WHAT IS REQUIRED:
In the entries below, find the line containing "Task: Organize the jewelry" and the line containing "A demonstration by". Copy those two lines and everything between them exactly, without the pictures.
- - - - -
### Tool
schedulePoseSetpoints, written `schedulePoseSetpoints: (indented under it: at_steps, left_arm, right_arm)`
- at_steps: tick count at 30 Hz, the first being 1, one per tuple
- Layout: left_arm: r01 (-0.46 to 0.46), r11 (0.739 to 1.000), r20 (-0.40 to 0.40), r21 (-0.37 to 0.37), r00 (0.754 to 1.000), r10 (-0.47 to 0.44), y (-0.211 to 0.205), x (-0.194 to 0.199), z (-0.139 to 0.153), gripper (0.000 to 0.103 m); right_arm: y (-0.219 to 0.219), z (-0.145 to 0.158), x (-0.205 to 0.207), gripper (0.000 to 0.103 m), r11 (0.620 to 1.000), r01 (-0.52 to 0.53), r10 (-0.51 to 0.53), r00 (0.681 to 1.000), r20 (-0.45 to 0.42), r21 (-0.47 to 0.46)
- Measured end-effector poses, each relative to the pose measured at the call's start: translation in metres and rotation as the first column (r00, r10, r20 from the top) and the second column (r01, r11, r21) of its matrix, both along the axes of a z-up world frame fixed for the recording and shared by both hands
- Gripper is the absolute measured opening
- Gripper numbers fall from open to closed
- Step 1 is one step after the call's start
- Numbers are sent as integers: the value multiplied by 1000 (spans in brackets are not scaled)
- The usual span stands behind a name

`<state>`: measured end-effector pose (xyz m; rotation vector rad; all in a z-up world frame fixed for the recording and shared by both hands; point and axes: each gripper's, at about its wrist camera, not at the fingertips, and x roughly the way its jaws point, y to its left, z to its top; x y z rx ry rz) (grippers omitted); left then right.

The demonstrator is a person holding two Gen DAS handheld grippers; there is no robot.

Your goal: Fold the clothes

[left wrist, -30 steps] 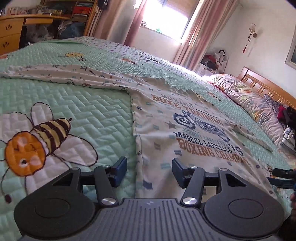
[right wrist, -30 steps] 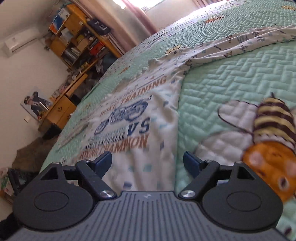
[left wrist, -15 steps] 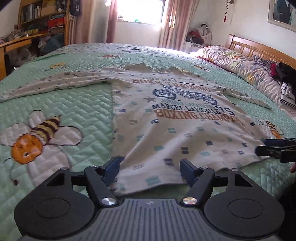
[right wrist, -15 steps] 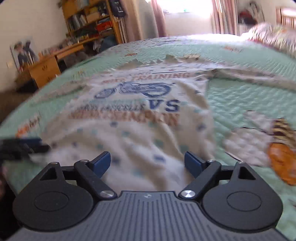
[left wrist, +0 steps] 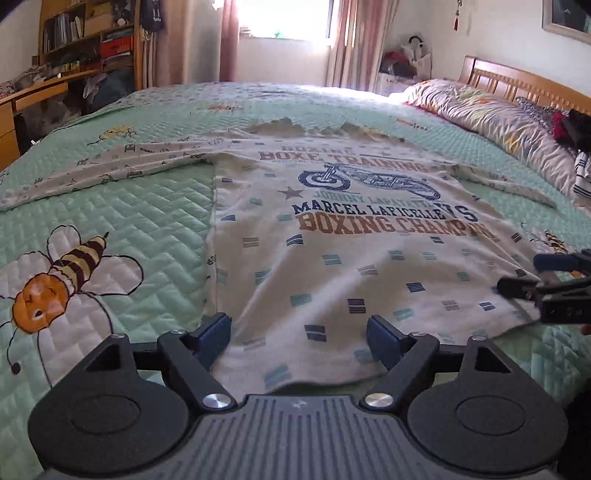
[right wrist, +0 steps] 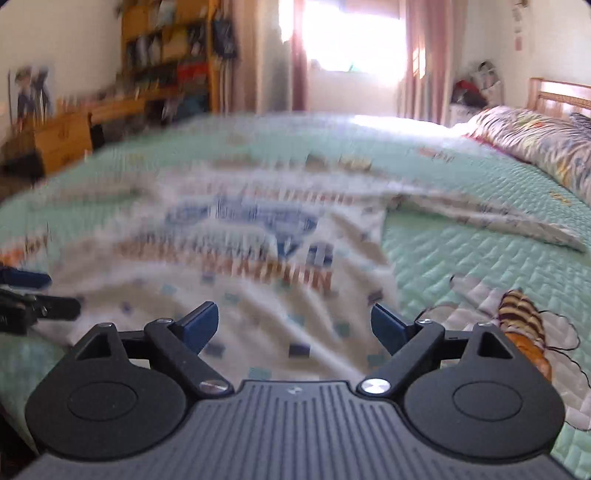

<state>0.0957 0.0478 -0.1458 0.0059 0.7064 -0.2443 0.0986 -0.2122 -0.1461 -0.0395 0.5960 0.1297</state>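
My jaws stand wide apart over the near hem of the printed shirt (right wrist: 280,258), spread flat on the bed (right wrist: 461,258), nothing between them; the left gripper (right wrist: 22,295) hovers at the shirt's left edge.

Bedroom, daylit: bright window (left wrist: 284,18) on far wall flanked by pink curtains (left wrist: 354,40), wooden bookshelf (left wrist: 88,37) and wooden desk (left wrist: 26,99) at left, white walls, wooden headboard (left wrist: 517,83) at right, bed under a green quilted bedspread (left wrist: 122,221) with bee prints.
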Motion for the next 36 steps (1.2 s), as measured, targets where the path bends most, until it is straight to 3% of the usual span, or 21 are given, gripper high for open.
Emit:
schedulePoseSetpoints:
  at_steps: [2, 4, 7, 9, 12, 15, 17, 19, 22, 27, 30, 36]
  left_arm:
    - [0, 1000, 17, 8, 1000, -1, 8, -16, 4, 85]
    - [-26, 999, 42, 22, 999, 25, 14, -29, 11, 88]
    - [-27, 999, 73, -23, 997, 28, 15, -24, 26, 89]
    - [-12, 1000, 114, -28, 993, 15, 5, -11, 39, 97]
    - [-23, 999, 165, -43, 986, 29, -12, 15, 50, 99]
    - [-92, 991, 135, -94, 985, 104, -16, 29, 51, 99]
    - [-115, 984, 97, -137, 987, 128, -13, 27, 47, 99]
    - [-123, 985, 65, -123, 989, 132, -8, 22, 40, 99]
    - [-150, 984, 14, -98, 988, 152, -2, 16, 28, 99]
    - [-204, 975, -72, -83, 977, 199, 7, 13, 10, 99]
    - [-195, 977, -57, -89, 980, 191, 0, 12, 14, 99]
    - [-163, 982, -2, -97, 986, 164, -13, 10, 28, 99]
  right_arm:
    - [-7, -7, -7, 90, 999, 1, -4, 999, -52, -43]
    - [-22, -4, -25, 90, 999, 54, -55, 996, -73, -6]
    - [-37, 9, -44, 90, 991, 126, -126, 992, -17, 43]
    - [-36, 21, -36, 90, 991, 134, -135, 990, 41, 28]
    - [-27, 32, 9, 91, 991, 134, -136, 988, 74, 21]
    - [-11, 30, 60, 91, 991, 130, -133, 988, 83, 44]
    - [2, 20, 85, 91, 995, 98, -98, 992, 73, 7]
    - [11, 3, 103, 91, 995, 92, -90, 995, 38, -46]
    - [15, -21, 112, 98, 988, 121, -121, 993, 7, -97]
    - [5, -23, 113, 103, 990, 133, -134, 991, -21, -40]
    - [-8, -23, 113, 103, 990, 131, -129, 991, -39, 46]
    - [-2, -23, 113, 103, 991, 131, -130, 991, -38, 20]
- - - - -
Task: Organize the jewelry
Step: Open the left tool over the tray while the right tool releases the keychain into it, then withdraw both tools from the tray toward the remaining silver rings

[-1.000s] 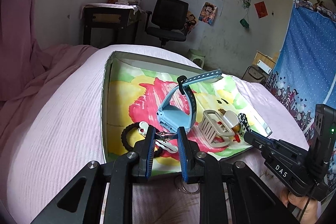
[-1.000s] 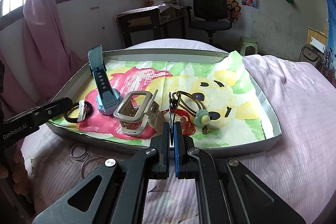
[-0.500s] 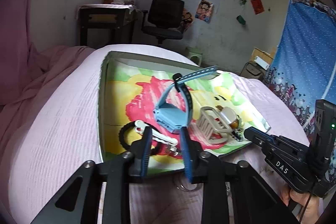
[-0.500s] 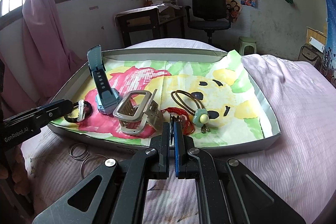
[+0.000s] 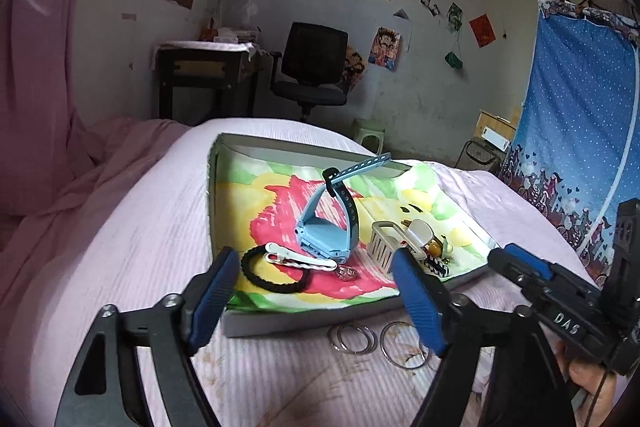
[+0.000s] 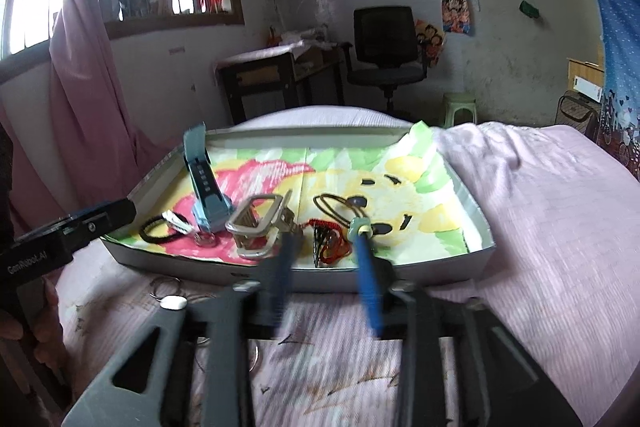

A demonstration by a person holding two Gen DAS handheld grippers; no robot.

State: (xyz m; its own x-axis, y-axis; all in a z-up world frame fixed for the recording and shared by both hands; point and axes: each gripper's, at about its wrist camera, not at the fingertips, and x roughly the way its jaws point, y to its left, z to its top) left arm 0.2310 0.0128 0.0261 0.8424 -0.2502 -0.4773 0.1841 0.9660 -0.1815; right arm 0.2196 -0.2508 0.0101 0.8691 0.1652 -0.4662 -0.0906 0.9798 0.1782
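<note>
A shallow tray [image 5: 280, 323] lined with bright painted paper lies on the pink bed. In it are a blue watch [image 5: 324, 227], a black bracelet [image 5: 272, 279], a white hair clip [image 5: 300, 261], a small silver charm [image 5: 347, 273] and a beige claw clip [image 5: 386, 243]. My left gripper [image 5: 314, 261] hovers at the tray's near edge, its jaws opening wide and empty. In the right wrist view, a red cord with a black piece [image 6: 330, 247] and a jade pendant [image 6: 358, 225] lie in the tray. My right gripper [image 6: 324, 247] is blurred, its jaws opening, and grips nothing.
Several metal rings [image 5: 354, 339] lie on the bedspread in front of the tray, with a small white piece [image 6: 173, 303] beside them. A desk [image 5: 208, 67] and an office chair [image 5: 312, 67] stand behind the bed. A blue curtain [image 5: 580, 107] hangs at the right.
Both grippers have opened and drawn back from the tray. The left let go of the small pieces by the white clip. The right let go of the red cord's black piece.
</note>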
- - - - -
WRITTEN ANSWER:
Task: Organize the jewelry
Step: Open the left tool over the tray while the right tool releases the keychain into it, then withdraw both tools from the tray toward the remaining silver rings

[-1.000s] 
[-1.000s] 
[-0.500s] 
[-0.500s] 
[+0.000s] 
[+0.000s] 

A demonstration by a person holding two Gen DAS handheld grippers; no robot.

The exercise is fully answered.